**WHAT IS NEEDED**
Find the lines of the material below that include the string "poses", then copy each one.

**SOURCE MATERIAL**

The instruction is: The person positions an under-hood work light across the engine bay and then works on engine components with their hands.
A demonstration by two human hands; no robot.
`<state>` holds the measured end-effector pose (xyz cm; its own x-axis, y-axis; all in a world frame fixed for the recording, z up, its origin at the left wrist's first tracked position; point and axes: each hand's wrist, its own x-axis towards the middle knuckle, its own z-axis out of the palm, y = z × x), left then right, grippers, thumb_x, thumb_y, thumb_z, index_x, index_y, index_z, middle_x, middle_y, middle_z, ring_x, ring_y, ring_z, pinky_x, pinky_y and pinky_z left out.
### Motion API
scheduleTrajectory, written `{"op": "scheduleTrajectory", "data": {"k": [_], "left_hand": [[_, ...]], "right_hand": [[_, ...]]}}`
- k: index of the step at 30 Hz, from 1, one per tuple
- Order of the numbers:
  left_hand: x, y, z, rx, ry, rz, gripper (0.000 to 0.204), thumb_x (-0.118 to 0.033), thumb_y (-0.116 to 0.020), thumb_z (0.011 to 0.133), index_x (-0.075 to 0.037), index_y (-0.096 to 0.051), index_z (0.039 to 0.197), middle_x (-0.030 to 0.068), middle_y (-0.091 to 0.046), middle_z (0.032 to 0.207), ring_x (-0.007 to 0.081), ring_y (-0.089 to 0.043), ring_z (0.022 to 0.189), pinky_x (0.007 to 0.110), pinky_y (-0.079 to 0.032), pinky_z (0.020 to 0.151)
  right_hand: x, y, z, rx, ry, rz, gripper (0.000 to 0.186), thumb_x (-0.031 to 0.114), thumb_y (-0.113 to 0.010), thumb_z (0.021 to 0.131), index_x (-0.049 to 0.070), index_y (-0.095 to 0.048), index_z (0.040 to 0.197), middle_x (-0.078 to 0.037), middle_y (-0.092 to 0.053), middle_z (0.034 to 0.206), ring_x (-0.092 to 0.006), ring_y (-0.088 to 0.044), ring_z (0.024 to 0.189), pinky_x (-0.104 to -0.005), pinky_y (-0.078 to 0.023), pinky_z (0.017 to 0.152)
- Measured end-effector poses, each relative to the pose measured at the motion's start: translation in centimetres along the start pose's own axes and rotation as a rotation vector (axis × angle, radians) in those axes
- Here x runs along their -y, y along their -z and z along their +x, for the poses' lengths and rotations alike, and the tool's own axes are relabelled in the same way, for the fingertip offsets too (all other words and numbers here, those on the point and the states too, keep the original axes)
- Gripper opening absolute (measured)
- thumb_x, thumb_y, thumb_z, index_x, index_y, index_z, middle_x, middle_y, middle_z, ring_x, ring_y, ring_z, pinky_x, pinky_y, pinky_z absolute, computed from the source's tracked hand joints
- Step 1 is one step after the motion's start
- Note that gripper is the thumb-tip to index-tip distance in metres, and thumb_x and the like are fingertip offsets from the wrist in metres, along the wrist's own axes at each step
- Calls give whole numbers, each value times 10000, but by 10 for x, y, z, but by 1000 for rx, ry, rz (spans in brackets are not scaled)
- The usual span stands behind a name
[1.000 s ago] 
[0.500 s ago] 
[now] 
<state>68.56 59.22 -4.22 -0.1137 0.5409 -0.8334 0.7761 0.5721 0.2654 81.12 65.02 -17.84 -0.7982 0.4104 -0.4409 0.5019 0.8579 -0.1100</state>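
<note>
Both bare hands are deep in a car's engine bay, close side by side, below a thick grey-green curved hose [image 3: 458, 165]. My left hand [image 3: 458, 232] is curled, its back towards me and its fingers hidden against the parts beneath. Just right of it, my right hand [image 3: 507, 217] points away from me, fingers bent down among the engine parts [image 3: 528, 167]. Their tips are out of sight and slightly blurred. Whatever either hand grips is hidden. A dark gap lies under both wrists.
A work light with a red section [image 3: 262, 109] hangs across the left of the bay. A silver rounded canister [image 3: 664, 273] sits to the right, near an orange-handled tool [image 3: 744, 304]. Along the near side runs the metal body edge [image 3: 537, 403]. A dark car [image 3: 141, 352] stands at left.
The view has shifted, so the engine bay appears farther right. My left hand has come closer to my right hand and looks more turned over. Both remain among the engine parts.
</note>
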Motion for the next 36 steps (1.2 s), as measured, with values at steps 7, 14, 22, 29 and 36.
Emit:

**COMPLETED EXERCISE**
- Measured end-effector poses, each relative to the pose measured at the motion's start: translation in centimetres along the start pose's own axes and rotation as a rotation vector (axis × angle, radians) in those axes
- Here x runs along their -y, y along their -z and z along their +x, for the poses' lengths and rotations alike, and the tool's own axes are relabelled in the same way, for the fingertip offsets too (all other words and numbers here, those on the point and the states too, keep the original axes)

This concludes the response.